Exclui o crédito tributário:
- A)a decisão judicial passada em julgado.
Errada, porque a decisão judicial passada em julgado suspende a exigibilidade do crédito tributário, e não o exclui.
- B)o depósito do seu montante integral.
Errada, porque o depósito do montante integral também suspende a exigibilidade, nos termos do art. 151 do CTN.
- C)a isenção.
Certa, porque a isenção é hipótese legal de exclusão do crédito tributário prevista no art. 175 do CTN.
- D)a transação.
Errada, porque a transação é causa de extinção do crédito tributário, conforme art. 156 do CTN.
- E)a remissão.
Errada, porque a remissão também extingue o crédito tributário, e não o exclui.
Gabarito: C
A questão cobra uma distinção clássica do CTN: nem tudo que mexe com o crédito tributário faz a mesma coisa.
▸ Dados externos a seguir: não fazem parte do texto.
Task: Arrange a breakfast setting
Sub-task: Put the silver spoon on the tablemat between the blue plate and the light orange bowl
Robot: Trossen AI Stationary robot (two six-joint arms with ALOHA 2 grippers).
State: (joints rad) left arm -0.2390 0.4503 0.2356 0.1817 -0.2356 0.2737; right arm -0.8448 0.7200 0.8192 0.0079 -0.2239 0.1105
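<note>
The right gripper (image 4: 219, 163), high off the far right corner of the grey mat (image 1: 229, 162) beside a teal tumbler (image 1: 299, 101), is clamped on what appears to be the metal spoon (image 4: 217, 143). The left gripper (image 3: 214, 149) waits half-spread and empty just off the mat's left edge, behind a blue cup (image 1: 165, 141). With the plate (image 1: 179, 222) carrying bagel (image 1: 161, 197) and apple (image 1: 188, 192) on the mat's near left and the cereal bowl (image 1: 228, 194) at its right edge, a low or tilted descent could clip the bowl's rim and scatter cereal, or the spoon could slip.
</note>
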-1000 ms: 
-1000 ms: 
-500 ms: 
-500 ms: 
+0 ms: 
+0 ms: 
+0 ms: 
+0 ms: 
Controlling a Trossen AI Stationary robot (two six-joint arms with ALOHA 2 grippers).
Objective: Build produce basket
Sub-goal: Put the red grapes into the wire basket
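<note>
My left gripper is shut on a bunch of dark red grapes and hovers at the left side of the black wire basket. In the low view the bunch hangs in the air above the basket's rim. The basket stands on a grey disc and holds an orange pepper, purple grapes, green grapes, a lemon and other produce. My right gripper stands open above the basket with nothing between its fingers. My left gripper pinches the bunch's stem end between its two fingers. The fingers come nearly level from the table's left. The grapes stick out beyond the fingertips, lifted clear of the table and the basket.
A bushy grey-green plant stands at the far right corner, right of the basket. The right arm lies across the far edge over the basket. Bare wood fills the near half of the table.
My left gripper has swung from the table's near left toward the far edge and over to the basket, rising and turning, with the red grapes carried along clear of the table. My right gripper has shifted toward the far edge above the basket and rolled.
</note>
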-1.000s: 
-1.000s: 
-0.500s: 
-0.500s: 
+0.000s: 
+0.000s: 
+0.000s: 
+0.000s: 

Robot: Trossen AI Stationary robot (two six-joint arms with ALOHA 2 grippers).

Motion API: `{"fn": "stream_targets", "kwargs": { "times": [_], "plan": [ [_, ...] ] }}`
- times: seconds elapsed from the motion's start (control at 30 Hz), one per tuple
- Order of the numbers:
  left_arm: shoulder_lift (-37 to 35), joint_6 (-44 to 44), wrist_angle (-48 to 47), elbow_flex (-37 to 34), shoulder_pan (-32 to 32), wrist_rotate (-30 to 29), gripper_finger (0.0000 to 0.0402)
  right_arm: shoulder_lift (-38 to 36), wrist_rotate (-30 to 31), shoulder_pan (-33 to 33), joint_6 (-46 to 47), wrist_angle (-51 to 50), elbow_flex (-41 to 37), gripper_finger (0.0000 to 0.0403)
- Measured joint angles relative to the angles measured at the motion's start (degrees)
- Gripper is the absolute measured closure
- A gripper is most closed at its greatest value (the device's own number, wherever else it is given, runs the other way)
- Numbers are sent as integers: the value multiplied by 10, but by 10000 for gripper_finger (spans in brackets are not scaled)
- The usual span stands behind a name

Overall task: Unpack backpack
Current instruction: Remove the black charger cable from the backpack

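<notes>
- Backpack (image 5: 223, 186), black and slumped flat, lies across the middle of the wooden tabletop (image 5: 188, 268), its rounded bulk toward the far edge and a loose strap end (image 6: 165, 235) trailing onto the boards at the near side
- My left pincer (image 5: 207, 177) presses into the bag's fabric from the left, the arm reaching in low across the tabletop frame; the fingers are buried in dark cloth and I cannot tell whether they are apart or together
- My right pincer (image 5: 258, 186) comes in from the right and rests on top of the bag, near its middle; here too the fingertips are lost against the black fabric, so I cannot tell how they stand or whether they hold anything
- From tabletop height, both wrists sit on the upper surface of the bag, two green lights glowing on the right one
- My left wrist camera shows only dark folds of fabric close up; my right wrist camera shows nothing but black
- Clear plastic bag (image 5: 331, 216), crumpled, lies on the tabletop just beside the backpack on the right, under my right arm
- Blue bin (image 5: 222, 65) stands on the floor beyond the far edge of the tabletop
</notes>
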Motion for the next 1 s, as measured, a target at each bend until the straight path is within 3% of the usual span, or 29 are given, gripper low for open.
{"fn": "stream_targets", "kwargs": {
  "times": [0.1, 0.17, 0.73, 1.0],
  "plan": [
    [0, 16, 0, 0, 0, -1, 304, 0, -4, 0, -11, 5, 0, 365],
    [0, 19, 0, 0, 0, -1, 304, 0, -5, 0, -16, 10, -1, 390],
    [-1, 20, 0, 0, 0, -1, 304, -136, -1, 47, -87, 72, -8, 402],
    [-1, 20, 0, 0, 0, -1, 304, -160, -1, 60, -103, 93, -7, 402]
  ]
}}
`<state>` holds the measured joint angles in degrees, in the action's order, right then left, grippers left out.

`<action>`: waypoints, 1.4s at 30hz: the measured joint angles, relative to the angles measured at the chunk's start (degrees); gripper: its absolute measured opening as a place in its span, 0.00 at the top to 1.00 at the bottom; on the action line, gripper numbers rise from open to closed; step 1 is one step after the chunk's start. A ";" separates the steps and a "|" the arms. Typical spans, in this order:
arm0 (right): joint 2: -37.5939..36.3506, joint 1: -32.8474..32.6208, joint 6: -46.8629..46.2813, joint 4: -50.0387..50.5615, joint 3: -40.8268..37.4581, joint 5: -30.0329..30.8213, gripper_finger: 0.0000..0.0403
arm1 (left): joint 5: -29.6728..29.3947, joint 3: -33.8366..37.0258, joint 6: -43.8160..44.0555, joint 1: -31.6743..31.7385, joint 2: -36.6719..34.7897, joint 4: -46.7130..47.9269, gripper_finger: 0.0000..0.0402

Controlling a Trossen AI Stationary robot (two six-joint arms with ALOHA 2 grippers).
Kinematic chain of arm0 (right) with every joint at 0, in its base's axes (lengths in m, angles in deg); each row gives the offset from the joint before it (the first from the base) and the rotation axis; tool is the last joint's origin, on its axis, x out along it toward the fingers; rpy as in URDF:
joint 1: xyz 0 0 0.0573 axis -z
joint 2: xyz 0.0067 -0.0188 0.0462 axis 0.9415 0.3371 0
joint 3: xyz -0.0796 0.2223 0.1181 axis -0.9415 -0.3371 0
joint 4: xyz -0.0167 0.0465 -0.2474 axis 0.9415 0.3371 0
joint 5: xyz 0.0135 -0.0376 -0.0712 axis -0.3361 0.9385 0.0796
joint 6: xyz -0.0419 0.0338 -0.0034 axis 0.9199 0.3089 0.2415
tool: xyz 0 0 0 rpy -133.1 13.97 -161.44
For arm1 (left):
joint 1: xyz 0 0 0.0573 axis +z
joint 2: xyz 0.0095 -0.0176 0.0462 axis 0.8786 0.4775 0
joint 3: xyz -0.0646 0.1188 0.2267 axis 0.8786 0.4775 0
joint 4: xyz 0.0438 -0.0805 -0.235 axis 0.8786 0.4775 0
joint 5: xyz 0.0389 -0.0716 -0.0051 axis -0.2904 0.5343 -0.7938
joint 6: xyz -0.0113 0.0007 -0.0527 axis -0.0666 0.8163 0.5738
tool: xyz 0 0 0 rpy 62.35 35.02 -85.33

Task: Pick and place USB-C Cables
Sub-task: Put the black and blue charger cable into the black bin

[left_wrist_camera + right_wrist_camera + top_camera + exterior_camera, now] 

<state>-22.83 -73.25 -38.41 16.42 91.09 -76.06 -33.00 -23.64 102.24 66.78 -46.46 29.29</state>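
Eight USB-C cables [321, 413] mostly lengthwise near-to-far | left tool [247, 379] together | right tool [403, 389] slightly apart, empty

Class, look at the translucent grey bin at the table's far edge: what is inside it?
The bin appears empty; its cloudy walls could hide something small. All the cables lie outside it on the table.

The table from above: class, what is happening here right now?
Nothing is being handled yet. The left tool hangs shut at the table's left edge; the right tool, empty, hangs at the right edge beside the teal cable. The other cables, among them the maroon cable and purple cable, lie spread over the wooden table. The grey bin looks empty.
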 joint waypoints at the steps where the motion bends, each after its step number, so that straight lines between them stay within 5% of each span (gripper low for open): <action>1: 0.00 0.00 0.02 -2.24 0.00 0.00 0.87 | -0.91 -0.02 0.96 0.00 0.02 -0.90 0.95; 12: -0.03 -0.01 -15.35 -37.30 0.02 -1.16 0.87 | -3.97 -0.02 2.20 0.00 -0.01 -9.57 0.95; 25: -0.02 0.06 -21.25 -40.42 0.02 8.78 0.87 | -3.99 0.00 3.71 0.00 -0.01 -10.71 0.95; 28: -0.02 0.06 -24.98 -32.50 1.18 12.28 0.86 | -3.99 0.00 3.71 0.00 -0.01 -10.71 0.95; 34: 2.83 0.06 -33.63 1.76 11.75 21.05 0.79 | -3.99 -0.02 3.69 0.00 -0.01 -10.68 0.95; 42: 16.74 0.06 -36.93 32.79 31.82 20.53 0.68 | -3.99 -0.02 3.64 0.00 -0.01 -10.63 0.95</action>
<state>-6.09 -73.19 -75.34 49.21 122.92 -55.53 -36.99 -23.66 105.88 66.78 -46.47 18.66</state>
O art. 175 do CTN diz expressamente que excluem o crédito tributário a isenção e a anistia. Ou seja, aqui o legislador está falando de hipóteses que impedem o nascimento da pretensão de cobrança do crédito, por assim dizer, antes da exigência se consolidar. Por isso, o gabarito é a letra C, isenção. A isenção é causa de exclusão do crédito tributário, desde que concedida na forma legal. Em prova, isso cai muito porque a banca adora misturar exclusão, suspensão e extinção como se fossem sinônimos, e não são. Já a decisão judicial passada em julgado e o depósito do montante integral não excluem o crédito: eles suspendem a exigibilidade, nos termos do art. 151 do CTN. A lógica é simples: o crédito continua existindo, mas o Fisco fica impedido de cobrá-lo naquele momento. Transação e remissão, por sua vez, entram no art. 156 do CTN, como formas de extinção do crédito tributário. Então a chave da questão está em reconhecer que isenção é exclusão, enquanto depósito, decisão judicial, transação e remissão pertencem a outras categorias.